#### [How to complete this task]
The answer is to be the data that follows, transcribed exactly, minus its pictures.

*** Dataset extract ***

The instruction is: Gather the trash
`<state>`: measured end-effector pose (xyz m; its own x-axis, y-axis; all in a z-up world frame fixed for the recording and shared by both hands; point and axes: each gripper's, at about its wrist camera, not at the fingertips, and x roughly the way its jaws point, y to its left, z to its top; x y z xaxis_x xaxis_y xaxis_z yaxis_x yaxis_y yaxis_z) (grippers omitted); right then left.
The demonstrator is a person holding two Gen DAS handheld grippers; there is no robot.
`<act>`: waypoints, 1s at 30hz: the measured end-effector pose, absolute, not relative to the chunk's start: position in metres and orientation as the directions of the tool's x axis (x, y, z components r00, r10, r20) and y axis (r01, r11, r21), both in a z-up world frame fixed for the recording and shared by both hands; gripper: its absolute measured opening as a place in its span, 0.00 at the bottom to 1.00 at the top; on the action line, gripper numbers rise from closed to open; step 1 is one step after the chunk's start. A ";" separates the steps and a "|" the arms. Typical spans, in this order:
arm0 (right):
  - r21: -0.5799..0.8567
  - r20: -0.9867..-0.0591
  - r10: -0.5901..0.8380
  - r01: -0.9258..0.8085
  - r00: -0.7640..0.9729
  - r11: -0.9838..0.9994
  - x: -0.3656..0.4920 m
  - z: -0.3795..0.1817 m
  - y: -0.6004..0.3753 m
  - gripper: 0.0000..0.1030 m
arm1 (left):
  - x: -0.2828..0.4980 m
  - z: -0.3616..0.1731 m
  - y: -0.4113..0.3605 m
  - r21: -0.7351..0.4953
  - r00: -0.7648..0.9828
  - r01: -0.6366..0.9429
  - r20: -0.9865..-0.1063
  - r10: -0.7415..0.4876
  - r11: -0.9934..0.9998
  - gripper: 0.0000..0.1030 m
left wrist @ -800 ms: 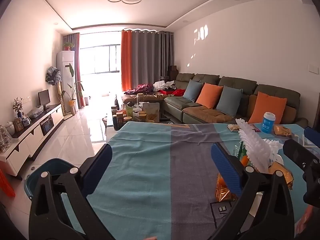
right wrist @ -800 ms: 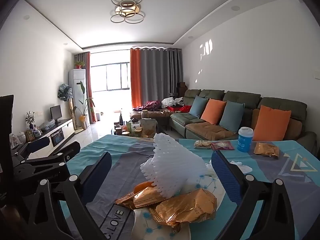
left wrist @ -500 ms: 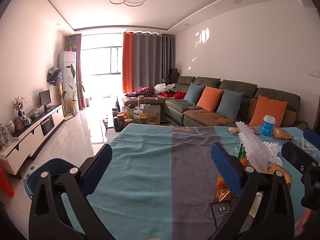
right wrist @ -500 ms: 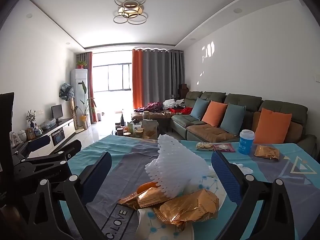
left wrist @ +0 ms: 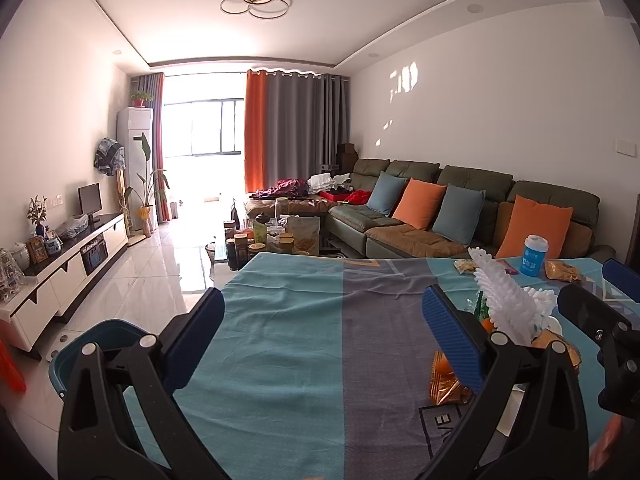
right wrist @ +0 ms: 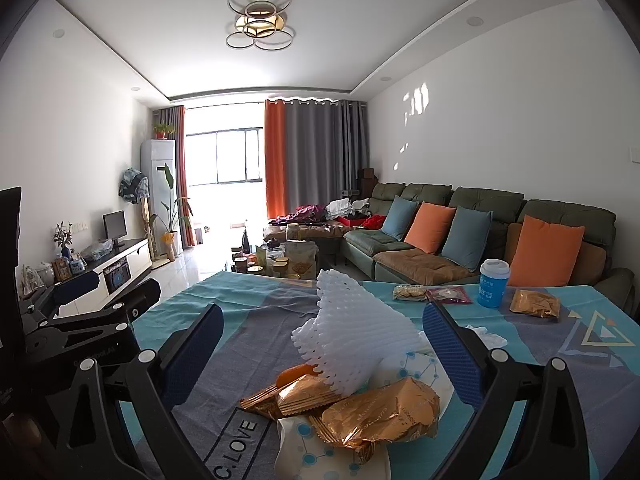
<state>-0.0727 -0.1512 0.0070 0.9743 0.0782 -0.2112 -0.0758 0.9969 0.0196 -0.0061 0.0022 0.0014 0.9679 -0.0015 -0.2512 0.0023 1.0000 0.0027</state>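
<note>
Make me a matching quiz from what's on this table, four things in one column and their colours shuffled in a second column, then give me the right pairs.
Things:
1. foam fruit net
2. lidded cup
3. crumpled snack wrapper
4. small packet beside the cup

Colours:
A. gold
B. dark red
C. white
D. blue with a white lid

Pairs: 1-C, 2-D, 3-A, 4-B
</note>
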 end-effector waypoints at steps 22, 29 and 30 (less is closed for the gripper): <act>0.034 -0.205 0.071 -0.065 0.976 0.997 -0.072 0.004 -0.158 0.94 | -0.008 0.002 0.000 0.002 0.970 0.005 -0.242 -0.004 1.000 0.95; 0.032 -0.203 0.073 -0.068 0.976 0.997 -0.071 0.004 -0.157 0.94 | -0.009 0.003 -0.001 0.000 0.971 0.001 -0.240 -0.001 1.000 0.95; 0.032 -0.203 0.074 -0.069 0.976 0.997 -0.071 0.004 -0.157 0.94 | -0.009 0.003 0.000 -0.001 0.971 0.002 -0.239 -0.002 1.000 0.95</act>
<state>-0.0712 -0.1569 0.0045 0.9764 0.0740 -0.2030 -0.0689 0.9971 0.0323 -0.0094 -0.0002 0.0034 0.9711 -0.0017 -0.2385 0.0015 1.0000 -0.0008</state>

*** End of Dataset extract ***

#### [Task solution]
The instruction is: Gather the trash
`<state>`: measured end-effector pose (xyz m; its own x-axis, y-axis; all in a z-up world frame fixed for the recording and shared by both hands; point and axes: each gripper's, at about its wrist camera, not at the fingertips, and x roughly the way its jaws point, y to its left, z to its top; x y z xaxis_x xaxis_y xaxis_z yaxis_x yaxis_y yaxis_z) (grippers omitted); right then left.
The demonstrator is a person holding two Gen DAS handheld grippers; there is no robot.
`<act>`: waypoints, 1s at 30hz: the measured end-effector pose, absolute, not relative to the chunk's start: position in metres and orientation as the directions of the tool's x axis (x, y, z components r00, r10, r20) and y axis (r01, r11, r21), both in a z-up world frame fixed for the recording and shared by both hands; gripper: its absolute measured opening as a place in its span, 0.00 at the bottom to 1.00 at the top; on the action line, gripper numbers rise from closed to open; step 1 is one step after the chunk's start. A ";" separates the steps and a "|" the arms. Typical spans, in this order:
arm0 (right):
  - r21: -0.5799..0.8567
  - r20: -0.9867..-0.0591
  - r10: -0.5901..0.8380
  - r01: -0.9258..0.8085
  - r00: -0.7640..0.9729
  - r11: -0.9838..0.9994
  - x: -0.3656..0.4920 m
  - z: -0.3795..0.1817 m
  - y: -0.6004..0.3753 m
  - gripper: 0.0000..0.1030 m
arm1 (left):
  - x: -0.2828..0.4980 m
  - z: -0.3616..0.1731 m
  - y: -0.4113..0.3605 m
  - r21: -0.7351..0.4953
  - r00: -0.7648..0.9828
  - r01: -0.6366..0.9429
  - r20: -0.9865..-0.1063
  - r10: -0.7415..0.4876
  - r11: -0.9934..0.9998
  - gripper: 0.0000..0.1030 m
left wrist @ -800 ms: 
right wrist @ -800 ms: 
left wrist @ -500 ms: 
right wrist @ -500 ms: 
left wrist @ +0 ms: 
right wrist @ +0 ms: 
<state>-0.0727 -0.1512 0.0070 0.9743 0.0782 -0.2112 -0.0758 0.9969 0.0196 -0.0061 0.0022 0.0014 0.9679 -0.0015 -0.2512 0.0023 1.0000 0.0027</state>
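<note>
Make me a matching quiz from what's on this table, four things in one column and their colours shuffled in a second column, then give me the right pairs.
Things:
1. foam fruit net
2. lidded cup
3. crumpled snack wrapper
4. small packet beside the cup

Colours:
A. gold
B. dark red
C. white
D. blue with a white lid

Pairs: 1-C, 2-D, 3-A, 4-B
</note>
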 end-effector waypoints at steps 22, 29 and 30 (less is closed for the gripper): <act>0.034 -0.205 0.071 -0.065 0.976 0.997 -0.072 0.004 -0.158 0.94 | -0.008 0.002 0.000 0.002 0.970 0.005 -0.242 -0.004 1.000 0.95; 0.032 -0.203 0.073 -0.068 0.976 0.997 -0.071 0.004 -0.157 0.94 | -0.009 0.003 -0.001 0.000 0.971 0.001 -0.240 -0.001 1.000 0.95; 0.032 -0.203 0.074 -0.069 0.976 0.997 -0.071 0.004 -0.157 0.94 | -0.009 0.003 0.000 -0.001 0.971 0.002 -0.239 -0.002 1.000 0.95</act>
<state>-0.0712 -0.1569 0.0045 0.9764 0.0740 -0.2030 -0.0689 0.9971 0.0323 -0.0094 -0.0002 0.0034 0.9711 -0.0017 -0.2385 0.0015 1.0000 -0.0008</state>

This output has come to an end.